"Lek, aku nanti pulang agak sore. Rumah dibereskan dan warung tolong dijaga ya. Sekalian dicatat barang yang mulai menipis persediaannya.
Oh, ya, jangan lupa dicatat ya di nota penjualan, Lek," pintaku pada Lek Tri, perempuan berumur lima puluh dua tahun yang setia mengikuti keluarga besarku sejak nenek masih hidup.
Perempuan itu hanya mengangguk, tanda mengerti.
Lek Tri selain biasa membantu pekerjaanku di rumah seperti mencuci, menyapu, memasak juga melayani pembeli di warung yang telah lima tahun ini kurintis.

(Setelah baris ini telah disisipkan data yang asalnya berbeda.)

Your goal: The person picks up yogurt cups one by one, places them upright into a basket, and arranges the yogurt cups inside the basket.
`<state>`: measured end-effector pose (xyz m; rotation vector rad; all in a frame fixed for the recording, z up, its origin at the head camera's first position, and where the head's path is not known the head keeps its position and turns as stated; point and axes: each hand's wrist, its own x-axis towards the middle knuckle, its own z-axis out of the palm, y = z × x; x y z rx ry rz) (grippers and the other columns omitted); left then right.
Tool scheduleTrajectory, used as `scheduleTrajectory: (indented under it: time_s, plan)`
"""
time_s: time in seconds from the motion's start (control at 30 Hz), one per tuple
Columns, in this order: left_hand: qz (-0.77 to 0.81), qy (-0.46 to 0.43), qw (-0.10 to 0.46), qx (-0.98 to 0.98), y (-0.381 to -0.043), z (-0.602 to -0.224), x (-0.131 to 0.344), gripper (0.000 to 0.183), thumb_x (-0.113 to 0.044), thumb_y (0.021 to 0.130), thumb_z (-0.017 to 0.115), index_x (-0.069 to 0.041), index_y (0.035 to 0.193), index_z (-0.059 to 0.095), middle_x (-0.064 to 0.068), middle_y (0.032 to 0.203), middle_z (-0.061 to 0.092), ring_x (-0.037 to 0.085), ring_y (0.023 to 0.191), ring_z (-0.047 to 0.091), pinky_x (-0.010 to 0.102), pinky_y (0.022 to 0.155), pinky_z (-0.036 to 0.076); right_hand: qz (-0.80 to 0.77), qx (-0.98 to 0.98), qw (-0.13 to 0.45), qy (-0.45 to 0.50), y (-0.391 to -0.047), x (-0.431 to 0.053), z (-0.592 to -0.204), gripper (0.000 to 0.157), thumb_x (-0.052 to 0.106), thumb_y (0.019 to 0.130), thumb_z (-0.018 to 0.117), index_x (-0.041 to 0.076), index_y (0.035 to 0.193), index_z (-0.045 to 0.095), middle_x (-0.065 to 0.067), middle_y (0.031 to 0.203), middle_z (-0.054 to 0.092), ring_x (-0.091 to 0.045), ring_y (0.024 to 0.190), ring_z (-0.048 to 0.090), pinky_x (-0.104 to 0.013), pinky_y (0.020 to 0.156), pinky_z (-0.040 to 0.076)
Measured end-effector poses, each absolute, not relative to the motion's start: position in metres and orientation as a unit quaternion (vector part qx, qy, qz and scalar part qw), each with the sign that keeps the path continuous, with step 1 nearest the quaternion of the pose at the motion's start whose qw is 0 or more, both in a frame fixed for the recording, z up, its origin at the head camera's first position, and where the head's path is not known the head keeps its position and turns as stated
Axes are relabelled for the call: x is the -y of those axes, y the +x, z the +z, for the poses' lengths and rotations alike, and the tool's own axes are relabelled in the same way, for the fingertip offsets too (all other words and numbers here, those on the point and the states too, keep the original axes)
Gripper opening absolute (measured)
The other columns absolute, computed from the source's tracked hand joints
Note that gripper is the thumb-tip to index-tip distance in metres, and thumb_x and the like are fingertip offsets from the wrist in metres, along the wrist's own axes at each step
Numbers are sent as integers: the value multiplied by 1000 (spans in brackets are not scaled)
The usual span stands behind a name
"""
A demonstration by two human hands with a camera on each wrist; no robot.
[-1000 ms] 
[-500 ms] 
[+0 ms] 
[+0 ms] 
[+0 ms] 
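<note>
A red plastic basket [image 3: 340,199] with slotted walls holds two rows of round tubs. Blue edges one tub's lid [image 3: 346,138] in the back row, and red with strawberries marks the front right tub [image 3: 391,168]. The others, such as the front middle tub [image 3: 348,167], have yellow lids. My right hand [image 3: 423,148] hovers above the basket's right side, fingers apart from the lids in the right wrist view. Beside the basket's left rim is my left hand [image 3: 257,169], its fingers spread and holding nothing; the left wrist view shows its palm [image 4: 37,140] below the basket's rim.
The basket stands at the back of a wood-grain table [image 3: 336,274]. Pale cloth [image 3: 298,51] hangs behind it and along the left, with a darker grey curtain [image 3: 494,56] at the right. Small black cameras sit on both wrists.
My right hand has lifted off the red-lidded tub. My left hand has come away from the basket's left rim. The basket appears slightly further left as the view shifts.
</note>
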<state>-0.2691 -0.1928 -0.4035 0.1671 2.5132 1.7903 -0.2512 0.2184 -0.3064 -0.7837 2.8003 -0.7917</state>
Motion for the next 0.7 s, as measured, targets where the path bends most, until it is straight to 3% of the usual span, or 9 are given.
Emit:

Dia sudah aku percaya penuh, karena selama ini menunjukkan kepribadian yang baik. Aku tidak meragukan hasil pekerjaannya.
Keluarganya pun sudah aku anggap anggota keluargaku sendiri.
Sering dia pinjam uang yang nominalnya tidak banyak menurutku, tapi segera dikembalikan sesuai perjanjian yang telah disepakati bersama.
Jika aku keluar rumah rasanya tenang, rumah sudah bersih, rapi, warung juga ada yang mengurusi.
Ketika aku libur kerja, Lek Tri biasanya hanya sampai pukul sembilan pagi, terus minta izin, katanya mau tandur atau mengurusi sawah peninggalan orang tuanya.
Perempuan itu juga kugaji sebagai asisten rumah tanggaku secara wajar.
Bahkan melebihi asisten rumah tangga biasanya. Masalah makanan bagiku sudah aku bebaskan.